For those that follow along closely in the last few months I have been I have helping out a neoBank as they get ready to launch their offering and as part of that process I have been talking to a number of Social Media strategists and managers. This process has been an epic disappointment and I have spent the last few posts counting the ways these service providers are missing the boat, you can read the previous post on this saga here. In this post I am going to talk about the criticality of aligning incentives and how you need to keep that front of mind in any partnership negotiation process.

One of my favorite business quotes comes from Charlie Munger who for those that do not know is the brains behind Warren Buffet. Charlie just turned 99 years old last month and among the myriad of brilliant business quotes attributed to him once said “Show me the incentive, I'll show you the outcome". That is if you understand how people and organizations are incentivized you can pretty easily figure out how the process is going to play out and what the final result will be. As a leader building your career there are few skills more important then developing an intuitive sense of how incentive structures work and how they are going to develop over time. With this understanding you can insure that things are structured to turn out the way you want them to but more importantly you can quickly grasp when incentives are not aligned and steer clear of that relationship.  
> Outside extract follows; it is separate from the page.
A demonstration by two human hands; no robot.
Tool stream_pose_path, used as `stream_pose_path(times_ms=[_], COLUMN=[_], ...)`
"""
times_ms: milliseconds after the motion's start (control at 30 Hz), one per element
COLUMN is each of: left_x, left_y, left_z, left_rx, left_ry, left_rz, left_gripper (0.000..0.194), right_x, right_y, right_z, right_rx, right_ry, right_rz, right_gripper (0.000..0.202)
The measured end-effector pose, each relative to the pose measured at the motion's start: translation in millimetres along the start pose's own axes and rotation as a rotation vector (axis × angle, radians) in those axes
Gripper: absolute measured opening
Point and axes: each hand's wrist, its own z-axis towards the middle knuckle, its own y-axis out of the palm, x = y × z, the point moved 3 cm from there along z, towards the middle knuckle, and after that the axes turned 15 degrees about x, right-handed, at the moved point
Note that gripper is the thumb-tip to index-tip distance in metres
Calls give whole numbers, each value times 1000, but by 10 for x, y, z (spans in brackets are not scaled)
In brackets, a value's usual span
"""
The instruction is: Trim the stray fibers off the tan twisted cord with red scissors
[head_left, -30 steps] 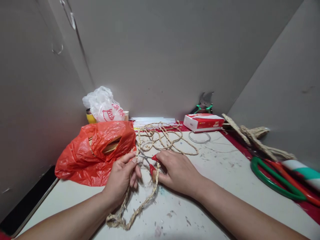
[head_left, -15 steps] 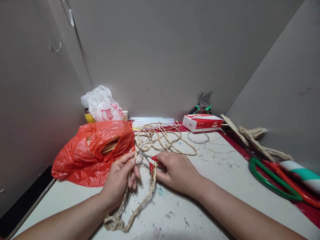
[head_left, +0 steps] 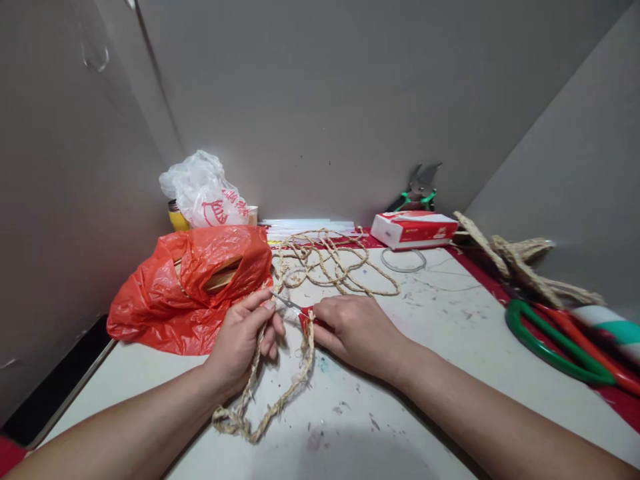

To see what I mean let's take a look at a conversation I had with a social media marketing company a few weeks ago. Without getting deep into competitive intelligence we can say that each acquired customer has a lifetime value of X. In very simple terms I can take the average lifespan of a customer use a standard discount rate and figure out exactly how much I can spend to acquire a new customer today and be profitable long-term by taking into account the cost to acquire and service a customer. Yes a startup in growth mode might be happy to spend more than a customer is worth just to show growth but we are not currently in that environment so the math is pretty simple right now.

The incentive alignment issue pops up when you have a conversation with a marketing service provider. In these conversations they will make all sorts of wild claims including providing you with an estimated cost of acquisition of between 1/20th and 1/5th of my target max. You would think I would jump to hire them and just churn the acquisition machine but I'm not naïve enough to fall for the claims in a pitch. Instead I always try to lock them into a contract with aligned incentives. The fantastic thing about online marketing is I can absolutely identify exactly where a lead comes from and offer to pay the social media marketed a fixed rate for each acquired customer. To make the offer super attractive to the social media manager I offer to pay them up to 2x what they claim in the pitch on a pay for performance basis. The impact of this offer on the conversation is quite often a proverbial record scratch as they scramble to come up with a plausible reason why they are unwilling to accept twice the amount of money for the job than what they just asked for. The reality of course as I and they know is that their promises are absolute bunk and they cannot deliver even a fraction of the results they have claimed so taking a pay for performance deal will not net them anywhere near as much as a fixed price contract. This simple trick save hours of time and frustration of dealing with companies that cannot deliver and it should become your go to approach. On the other hand on rare occasion you will come across a service provider that will absolutely jump at this offer, those are the people you want to be working with.

All that said pay for performance in marketing is obvious but there are areas where pay for performance is not a suitable compensation scheme. In instances where you lack the ability to clearly track performance then you are going to be forced into a less ideal salary or hourly model but you should always view these situations as less than ideal and try to move to a pay for performance model if at all possible. This means really getting into the weeds on what a given service is worth and putting in the effort to track your results in a measurable way. If you can manage to accomplish this you are well on your way to building a business and even if it turns out to be nonviable you are going to see the problem coming from a long way off which is potentially even more valuable.